S’il est un fait majeur, hélas, qui dépare nos centres urbains et défigure souvent le paysage des rues de nos villages, ce sont les manquements liés au maintien de la voirie et l’inexistence d’une logistique de tri des déchets. De ce point de vue, le Projet PRCA prévoit la création d’une zone industrielle verte 0 déchet, de même qu’un planning révisionnel du plan d'urbanisme, révision destinée àdesserrer l'étau autour de la vieille ville.
Ainsi, et pour ne pas rater le rendez-vous de cette campagne écoresponsable de restauration et modernisation, Testour déposer afin Février 2021, auprès du Ministère de l'Équipement et de l'Agence Française du Développement,sa candidature au Projet de Régénération des Centres Anciens.
Tandis que des problèmes socioéconomiques majeurs, dus aux disparités entre les régions, perdurent depuis des décennies, il faut espérer que les autorités soient bienveillantes, d'autant plus que ce projet intègre des monuments de poids dont la maison de Habiba Msika, les vieux quartiers Andalous, le souk avec ses petites échoppes et ses tisserands et brodeurs de jbeyeb ainsi qu’une petite synagogue très typique, vieille de 4 siècles, qui en dit long sur le vivre-ensemble entre Juifs et Musulmans durant les 4 siècles où ils vécurent ensemble, dans les mêmes rues de la ville.

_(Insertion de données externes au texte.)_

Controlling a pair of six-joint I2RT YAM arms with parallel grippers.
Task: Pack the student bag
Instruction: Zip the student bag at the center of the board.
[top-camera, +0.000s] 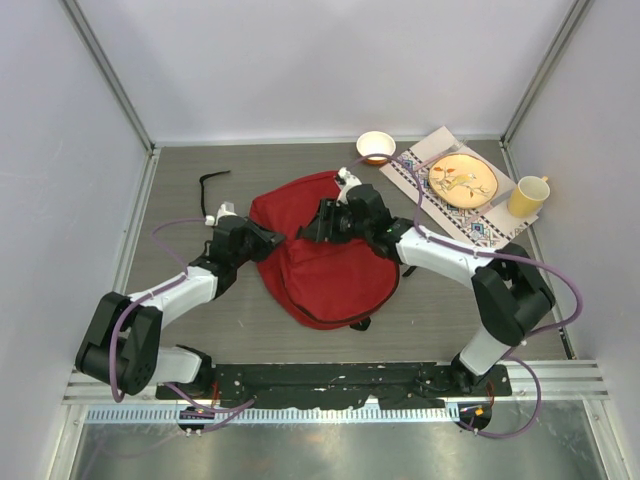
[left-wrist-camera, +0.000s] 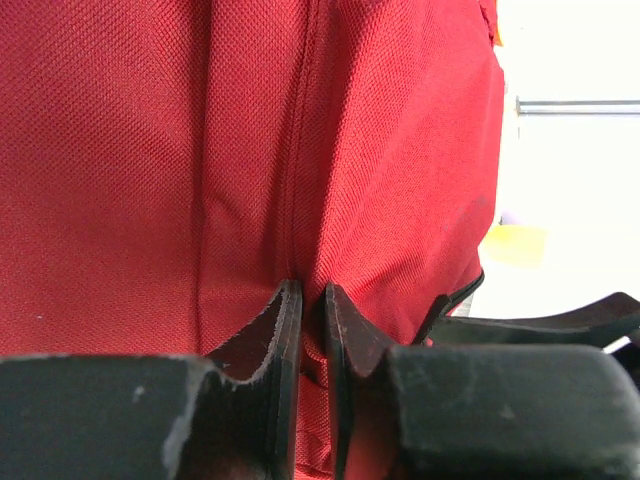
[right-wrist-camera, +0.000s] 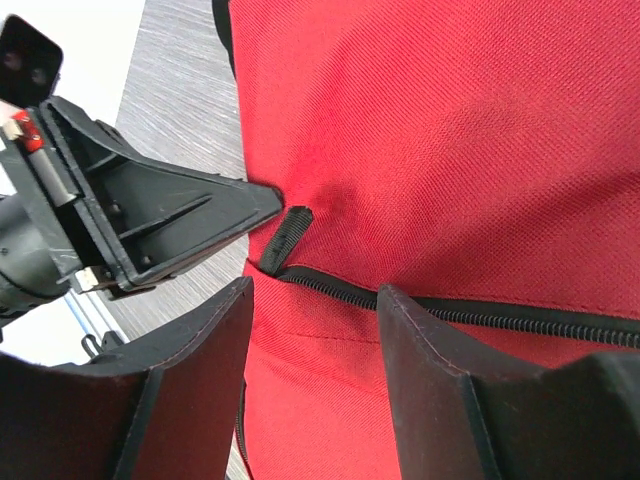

Nous voulons ici lancer un Appel en faveur de sa sélection, lancer un Appel pour que Testour, première ville andalouse qui demeure avec un cachet attractif et unique au Maghreb, de l'aveu même des spécialistes et des experts, soit retenue afin de pouvoir bénéficier de ce projet de réhabilitation cher à une commune dont le Maire n'a cessé de travailler depuis plus d'un an et dont les Associations – spécialement l’Association de Sauvegarde de la Médina de Testour, avec Si Rachid Soussi, partenaire de poids de la mairie – sont fédérées selon un pacte commun tacite : celui de maintenir le souffle d’une cité qui est un haut lieu de mémoire tunisienne, et de prolonger ce souffle par des réalisations qui attestent de notre conscience citoyenne.